EXERCISE OBJECTIVE: The records beneath should be restated word for word.

(SOURCE INFORMATION)

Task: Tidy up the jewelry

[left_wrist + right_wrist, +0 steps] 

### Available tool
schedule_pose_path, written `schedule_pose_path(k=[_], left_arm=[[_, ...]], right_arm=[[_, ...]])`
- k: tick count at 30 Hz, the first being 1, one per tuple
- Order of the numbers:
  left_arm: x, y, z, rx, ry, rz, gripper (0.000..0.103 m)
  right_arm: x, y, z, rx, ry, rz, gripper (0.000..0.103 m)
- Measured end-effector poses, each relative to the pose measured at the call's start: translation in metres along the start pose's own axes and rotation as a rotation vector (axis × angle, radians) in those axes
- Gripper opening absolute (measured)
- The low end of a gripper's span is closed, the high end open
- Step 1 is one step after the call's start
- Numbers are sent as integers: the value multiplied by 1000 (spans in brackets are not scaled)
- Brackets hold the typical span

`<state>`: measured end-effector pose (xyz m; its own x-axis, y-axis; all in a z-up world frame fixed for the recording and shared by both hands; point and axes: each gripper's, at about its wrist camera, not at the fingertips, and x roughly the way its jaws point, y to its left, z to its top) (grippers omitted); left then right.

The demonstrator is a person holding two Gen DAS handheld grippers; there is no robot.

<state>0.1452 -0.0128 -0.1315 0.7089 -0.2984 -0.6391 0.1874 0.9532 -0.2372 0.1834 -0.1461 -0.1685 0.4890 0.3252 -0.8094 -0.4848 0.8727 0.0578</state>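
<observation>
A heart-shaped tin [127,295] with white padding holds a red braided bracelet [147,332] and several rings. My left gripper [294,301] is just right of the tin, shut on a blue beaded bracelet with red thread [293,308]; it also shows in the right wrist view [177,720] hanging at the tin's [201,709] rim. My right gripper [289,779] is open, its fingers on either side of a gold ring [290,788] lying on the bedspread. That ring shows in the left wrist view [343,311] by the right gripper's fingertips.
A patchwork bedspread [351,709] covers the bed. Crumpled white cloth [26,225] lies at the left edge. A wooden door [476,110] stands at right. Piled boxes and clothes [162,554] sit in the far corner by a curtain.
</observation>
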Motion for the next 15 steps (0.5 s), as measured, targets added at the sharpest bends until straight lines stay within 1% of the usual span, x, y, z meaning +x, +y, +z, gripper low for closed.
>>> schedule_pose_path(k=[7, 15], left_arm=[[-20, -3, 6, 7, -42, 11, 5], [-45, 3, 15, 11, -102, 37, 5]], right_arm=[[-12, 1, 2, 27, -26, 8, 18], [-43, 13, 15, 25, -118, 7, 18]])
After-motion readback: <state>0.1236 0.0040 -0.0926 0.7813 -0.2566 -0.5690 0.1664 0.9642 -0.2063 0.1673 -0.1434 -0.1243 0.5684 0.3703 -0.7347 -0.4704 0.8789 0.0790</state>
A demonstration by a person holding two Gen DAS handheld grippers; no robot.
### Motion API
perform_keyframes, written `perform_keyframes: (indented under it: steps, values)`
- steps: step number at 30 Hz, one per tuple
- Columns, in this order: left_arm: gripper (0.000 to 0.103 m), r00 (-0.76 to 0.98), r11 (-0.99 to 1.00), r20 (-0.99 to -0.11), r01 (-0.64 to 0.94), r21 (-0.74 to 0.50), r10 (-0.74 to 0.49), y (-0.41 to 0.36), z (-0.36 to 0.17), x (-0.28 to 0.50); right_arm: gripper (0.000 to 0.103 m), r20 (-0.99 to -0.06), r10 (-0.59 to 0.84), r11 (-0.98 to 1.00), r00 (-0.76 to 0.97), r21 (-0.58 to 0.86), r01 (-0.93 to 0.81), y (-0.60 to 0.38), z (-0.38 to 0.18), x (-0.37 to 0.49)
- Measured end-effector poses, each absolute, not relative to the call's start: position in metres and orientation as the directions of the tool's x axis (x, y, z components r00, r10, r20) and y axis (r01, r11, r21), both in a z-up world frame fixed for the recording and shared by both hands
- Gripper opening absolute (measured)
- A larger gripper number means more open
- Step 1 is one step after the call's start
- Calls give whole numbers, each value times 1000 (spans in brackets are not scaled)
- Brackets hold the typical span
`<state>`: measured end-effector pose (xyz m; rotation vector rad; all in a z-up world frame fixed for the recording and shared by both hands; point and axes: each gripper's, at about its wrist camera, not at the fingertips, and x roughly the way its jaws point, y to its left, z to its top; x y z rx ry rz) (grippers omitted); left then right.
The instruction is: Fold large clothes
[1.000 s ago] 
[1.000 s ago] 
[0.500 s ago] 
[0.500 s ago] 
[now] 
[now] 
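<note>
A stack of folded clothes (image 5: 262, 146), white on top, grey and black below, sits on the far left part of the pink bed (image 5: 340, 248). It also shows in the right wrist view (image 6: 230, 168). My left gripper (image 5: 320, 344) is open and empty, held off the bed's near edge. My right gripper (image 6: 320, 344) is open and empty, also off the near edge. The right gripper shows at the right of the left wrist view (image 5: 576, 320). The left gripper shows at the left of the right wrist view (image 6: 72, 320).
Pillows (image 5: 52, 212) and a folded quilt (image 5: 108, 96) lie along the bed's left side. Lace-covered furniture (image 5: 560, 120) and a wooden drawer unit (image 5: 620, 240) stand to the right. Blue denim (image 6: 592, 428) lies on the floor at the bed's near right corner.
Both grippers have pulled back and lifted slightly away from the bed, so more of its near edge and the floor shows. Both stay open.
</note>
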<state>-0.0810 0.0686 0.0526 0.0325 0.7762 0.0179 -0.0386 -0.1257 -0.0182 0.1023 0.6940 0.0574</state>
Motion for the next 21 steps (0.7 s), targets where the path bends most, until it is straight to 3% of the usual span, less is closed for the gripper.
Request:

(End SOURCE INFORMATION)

RESPONSE BELOW:
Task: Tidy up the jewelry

[left_wrist + right_wrist, +0 steps] 

### Available tool
schedule_pose_path, written `schedule_pose_path(k=[_], left_arm=[[_, ...]], right_arm=[[_, ...]])`
- k: tick count at 30 Hz, the first being 1, one per tuple
- Order of the numbers:
  left_arm: x, y, z, rx, ry, rz, gripper (0.000..0.103 m)
  right_arm: x, y, z, rx, ry, rz, gripper (0.000..0.103 m)
- Measured end-effector poses, each relative to the pose measured at the call's start: translation in metres along the start pose's own axes and rotation as a rotation vector (axis × angle, radians) in those axes
- Gripper opening absolute (measured)
- The low end of a gripper's span is closed, the high end open
- Step 1 is one step after the call's start
- Numbers are sent as integers: the value multiplied by 1000 (spans in brackets are not scaled)
- Brackets hold the typical span

`<state>`: measured end-effector pose (xyz m; its own x-axis, y-axis; all in a z-up world frame fixed for the recording and shared by both hands; point and axes: each gripper's, at about its wrist camera, not at the fingertips, and x roughly the way its jaws point, y to its left, z to its top) (grippers omitted); left then right.

The demonstrator is a person holding two Gen DAS handheld grippers; there is no robot.

<state>0.1452 -0.0128 -0.1315 0.7089 -0.2984 -0.6391 0.1874 0.9532 -0.2372 0.1834 -0.1461 -0.1685 0.4890 0.3252 -0.8094 -0.4848 0.8727 0.0578</state>
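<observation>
A heart-shaped tin [127,295] with white padding holds a red braided bracelet [147,332] and several rings. My left gripper [294,301] is just right of the tin, shut on a blue beaded bracelet with red thread [293,308]; it also shows in the right wrist view [177,720] hanging at the tin's [201,709] rim. My right gripper [289,779] is open, its fingers on either side of a gold ring [290,788] lying on the bedspread. That ring shows in the left wrist view [343,311] by the right gripper's fingertips.
A patchwork bedspread [351,709] covers the bed. Crumpled white cloth [26,225] lies at the left edge. A wooden door [476,110] stands at right. Piled boxes and clothes [162,554] sit in the far corner by a curtain.
</observation>
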Motion for the next 15 steps (0.5 s), as measured, targets added at the sharpest bends until straight lines stay within 1% of the usual span, x, y, z meaning +x, +y, +z, gripper low for closed.
>>> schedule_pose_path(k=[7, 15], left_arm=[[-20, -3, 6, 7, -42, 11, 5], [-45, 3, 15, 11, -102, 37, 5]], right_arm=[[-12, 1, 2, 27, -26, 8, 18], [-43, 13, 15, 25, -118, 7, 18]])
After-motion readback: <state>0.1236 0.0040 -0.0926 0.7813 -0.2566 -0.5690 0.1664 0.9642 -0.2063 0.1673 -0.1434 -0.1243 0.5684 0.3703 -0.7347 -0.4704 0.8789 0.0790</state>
A demonstration by a person holding two Gen DAS handheld grippers; no robot.
### Motion API
perform_keyframes, written `perform_keyframes: (indented under it: steps, values)`
- steps: step number at 30 Hz, one per tuple
- Columns, in this order: left_arm: gripper (0.000 to 0.103 m), r00 (-0.76 to 0.98), r11 (-0.99 to 1.00), r20 (-0.99 to -0.11), r01 (-0.64 to 0.94), r21 (-0.74 to 0.50), r10 (-0.74 to 0.49), y (-0.41 to 0.36), z (-0.36 to 0.17), x (-0.28 to 0.50); right_arm: gripper (0.000 to 0.103 m), r20 (-0.99 to -0.06), r10 (-0.59 to 0.84), r11 (-0.98 to 1.00), r00 (-0.76 to 0.97), r21 (-0.58 to 0.86), r01 (-0.93 to 0.81), y (-0.60 to 0.38), z (-0.38 to 0.18), x (-0.37 to 0.49)
- Measured end-effector poses, each absolute, not relative to the call's start: position in metres and orientation as the directions of the tool's x axis (x, y, z components r00, r10, r20) and y axis (r01, r11, r21), both in a z-up world frame fixed for the recording and shared by both hands
- Gripper opening absolute (measured)
- A larger gripper number means more open
- Step 1 is one step after the call's start
- Calls give whole numbers, each value times 1000 (spans in brackets are not scaled)
- Brackets hold the typical span
`<state>`: measured end-effector pose (xyz m; rotation vector rad; all in a z-up world frame fixed for the recording and shared by both hands; point and axes: each gripper's, at about its wrist camera, not at the fingertips, and x roughly the way its jaws point, y to its left, z to its top; x y z rx ry rz) (grippers omitted); left then right.
The instruction is: Fold large clothes
[1.000 s ago] 
[1.000 s ago] 
[0.500 s ago] 
[0.500 s ago] 
[now] 
[now] 
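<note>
A stack of folded clothes (image 5: 262, 146), white on top, grey and black below, sits on the far left part of the pink bed (image 5: 340, 248). It also shows in the right wrist view (image 6: 230, 168). My left gripper (image 5: 320, 344) is open and empty, held off the bed's near edge. My right gripper (image 6: 320, 344) is open and empty, also off the near edge. The right gripper shows at the right of the left wrist view (image 5: 576, 320). The left gripper shows at the left of the right wrist view (image 6: 72, 320).
Pillows (image 5: 52, 212) and a folded quilt (image 5: 108, 96) lie along the bed's left side. Lace-covered furniture (image 5: 560, 120) and a wooden drawer unit (image 5: 620, 240) stand to the right. Blue denim (image 6: 592, 428) lies on the floor at the bed's near right corner.
Both grippers have pulled back and lifted slightly away from the bed, so more of its near edge and the floor shows. Both stay open.
</note>
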<state>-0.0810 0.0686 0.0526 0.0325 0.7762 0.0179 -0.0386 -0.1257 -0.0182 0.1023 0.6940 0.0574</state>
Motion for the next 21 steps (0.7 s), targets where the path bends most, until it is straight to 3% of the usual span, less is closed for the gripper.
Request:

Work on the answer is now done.